# EXERCISE DETAILS
Below are records; copy every line among them that contains the word "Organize".

::: INFORMATION PROVIDED

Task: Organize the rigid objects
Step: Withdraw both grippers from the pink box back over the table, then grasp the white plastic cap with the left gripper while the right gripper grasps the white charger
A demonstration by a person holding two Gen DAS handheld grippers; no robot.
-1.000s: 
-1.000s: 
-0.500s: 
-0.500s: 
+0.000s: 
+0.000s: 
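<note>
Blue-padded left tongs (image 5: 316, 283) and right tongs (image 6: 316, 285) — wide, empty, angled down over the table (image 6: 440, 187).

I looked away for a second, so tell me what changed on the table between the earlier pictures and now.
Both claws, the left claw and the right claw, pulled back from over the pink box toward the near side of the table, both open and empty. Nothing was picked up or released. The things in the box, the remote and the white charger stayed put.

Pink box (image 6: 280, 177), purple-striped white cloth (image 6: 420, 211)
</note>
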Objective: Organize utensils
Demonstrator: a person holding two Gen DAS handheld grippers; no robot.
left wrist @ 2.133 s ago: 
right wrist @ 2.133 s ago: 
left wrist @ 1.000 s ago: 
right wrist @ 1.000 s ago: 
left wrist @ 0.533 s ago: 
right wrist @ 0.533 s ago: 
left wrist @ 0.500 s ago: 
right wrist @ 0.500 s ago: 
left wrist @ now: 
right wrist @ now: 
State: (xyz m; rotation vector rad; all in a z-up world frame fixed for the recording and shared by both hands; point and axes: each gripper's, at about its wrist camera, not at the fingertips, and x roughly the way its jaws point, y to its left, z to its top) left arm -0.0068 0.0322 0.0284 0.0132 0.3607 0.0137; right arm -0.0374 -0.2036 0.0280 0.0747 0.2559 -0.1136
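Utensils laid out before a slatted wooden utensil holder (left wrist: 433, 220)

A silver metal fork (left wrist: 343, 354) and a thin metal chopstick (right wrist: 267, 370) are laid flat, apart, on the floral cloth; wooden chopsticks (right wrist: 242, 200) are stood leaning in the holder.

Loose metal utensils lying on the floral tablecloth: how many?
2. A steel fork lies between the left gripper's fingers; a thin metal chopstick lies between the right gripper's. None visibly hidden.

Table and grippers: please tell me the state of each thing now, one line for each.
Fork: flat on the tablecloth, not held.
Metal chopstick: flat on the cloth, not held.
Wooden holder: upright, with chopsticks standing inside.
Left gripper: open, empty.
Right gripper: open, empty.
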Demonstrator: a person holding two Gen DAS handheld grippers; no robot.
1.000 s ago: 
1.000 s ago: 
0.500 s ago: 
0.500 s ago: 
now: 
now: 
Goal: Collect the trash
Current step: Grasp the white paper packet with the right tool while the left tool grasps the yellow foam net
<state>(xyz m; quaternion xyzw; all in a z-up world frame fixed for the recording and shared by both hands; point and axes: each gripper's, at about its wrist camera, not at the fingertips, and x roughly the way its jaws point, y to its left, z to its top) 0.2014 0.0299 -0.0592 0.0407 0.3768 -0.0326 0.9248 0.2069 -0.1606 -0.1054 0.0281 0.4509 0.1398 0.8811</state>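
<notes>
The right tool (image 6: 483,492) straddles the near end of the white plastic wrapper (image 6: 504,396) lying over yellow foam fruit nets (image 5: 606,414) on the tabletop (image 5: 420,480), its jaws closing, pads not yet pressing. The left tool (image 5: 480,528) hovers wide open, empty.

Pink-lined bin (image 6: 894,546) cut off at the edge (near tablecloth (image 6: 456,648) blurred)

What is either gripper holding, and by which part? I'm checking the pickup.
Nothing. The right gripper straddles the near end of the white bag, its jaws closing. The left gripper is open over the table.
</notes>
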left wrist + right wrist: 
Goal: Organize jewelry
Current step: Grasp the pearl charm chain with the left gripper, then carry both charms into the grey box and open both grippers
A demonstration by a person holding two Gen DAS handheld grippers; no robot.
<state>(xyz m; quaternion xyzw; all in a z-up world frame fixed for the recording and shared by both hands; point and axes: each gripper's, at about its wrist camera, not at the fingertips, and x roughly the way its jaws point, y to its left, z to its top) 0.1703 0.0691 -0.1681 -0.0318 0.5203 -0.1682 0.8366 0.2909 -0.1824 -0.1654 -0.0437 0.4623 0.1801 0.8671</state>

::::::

# EXERCISE ANSWER
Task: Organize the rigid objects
Objective: Organize utensils
Goal: Organize jewelry

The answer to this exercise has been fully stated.